Alberto tenía un perro. No es raro tener un perro, mucha gente tiene. Quizá hay que decir que, en mi opinión, no totalmente imparcial, Alberto era un hombre perro. Por fuera no, exteriormente era como todos. Un poco más cretino de lo habitual quizás. Bueno, ser más cretino de lo normal es lo más normal, porque lo que yo entendía como normal se ha convertido en una calidad estadísticamente escasa. Pero lo de recibir mi desdén es independiente de tener perro. A mí los animales domésticos me gustan. Alberto era perro, pero no sé deciros por qué. No es que fuera más malvado de lo corriente como un perro rabioso, o más cínico de lo frecuente (ya sabéis la etimología de la palabra cínico), ni más fiel y más generoso, que de eso tenía lo justo o menos. No. Era un hombre del montón. De esos que hay a miles. En mi familia siempre teníamos pastores alemanes. Cuando uno moría adquiríamos otro, y siempre le poníamos el nombre del anterior. ¿Para qué molestarse en ponerle otro apodo? Estoy convencido de que en el fondo todos nuestros perros eran siempre el mismo. La identidad ha sido sobre valorada desde el principio de la edad moderna, tanto en los humanos como en las mascotas. En eso deberíamos volver al medievo. Por eso Alberto era como los canes que tenían mis padres.  Siempre hay alguno así cuidando una finca, y no hay tanta diferencia entre unos y otros.  Alberto cuidaba el negocio de su jefe ladrando como cualquier otro perro, orgulloso, ignorante de que todos los perros pasan a la historia sin más. Era tan parecido a otros tipos como él, que en vez de tener un nombre deberían haberle puesto en la pila bautismal algún código alfanumérico. En realidad todos deberíamos llamarnos igual. No ya como nuestro padre, sino simplemente Humano más una buena ristra de dígitos. Es como esas muñecas que vendían hace años, que las piezas estaban hechas en una cadena de montaje y cambiabas un poco algún detalle entre las posibles opciones para poder regalar a cada hija una muñeca que fuera diferente cualquier otra. Pues no, niña, no. Estaba hecha en serie, como tú misma y como todos los seres que pueblan el mundo. La conciencia de nosotros mismos es un fraude. Lo digo así, en general. Y en el caso de Alberto, en particular. Si no lo conoces, no te pierdes nada que no hayas visto antes.

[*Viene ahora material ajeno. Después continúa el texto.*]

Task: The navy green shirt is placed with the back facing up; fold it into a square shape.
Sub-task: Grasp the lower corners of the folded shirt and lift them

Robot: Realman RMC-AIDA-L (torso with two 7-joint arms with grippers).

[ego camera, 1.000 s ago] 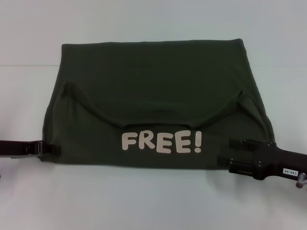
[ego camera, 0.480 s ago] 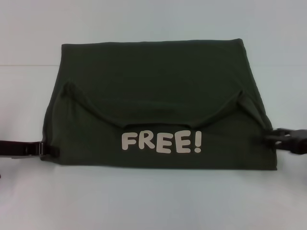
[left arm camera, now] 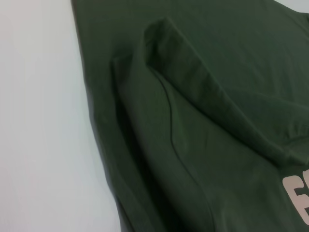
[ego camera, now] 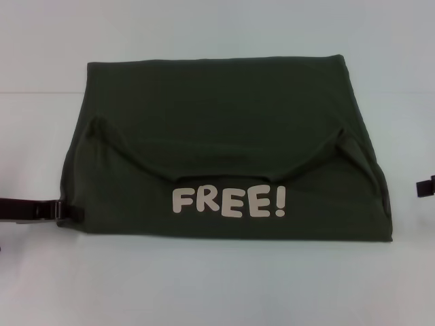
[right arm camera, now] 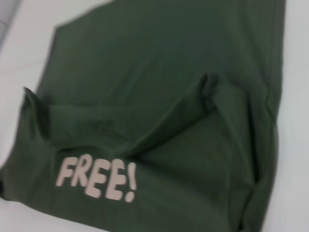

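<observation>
Right tool (ego camera: pixel 427 186) has withdrawn off the shirt (ego camera: pixel 217 129), grip unclear; left tool (ego camera: pixel 68 211) stays pinching its edge.

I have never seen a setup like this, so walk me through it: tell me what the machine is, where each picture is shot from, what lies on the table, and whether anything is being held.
This is a robot with two arms, each ending in a gripper. One picture comes from a camera on its head, looking down at a white table. The other two come from cameras on its wrists, looking closely at the cloth.

On the table lies the navy green shirt, partly folded: its near part is turned over, so the white "FREE!" lettering faces up.

The left gripper sits at the shirt's near left corner, touching its edge; whether it pinches the fabric cannot be told. Only a sliver of the right gripper shows at the right border, clear of the shirt and holding nothing visible.
</observation>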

Alberto, manejó sus asuntos con astucia suficiente como para encontrar su hueco en el negocio de un empresario peculiar. Pronto se convirtió en una especie de director por debajo de su director. Y siendo como era un tipo ramplón trató de potenciar su imagen. Consciente de que su persona carecía de faceta alguna de interés especial, Alberto se compró un bote de gomina y un perro. Se dejó crecer una mata de pelillos rizados que embadurnaba con aquel pegamento. Tenía poco pelo, como su perro. Cuando llovía, al pero se le mojaban sus escasos bucles y entonces parecían padre e hijo. Fue como si una letra “i” hubiese salido a encontrar su punto y volviese con diéresis. Los empleados de aquella empresa, se burlaban de sus cuatro rizos ralos y pringosos. Supe que aquel segundón quería hacerse con la banda y saqué mi silla a la calle para tener donde sentarme el día de la despedida. Y así ocurrió.

La vida es vana. Quizá esperabas algo más de este relato. Pero es que Alberto no daba para más historia.

Le perdí el rastro. Hoy llueve y he visto a un perro como el de Alberto agachar la cabeza bajo el aguacero.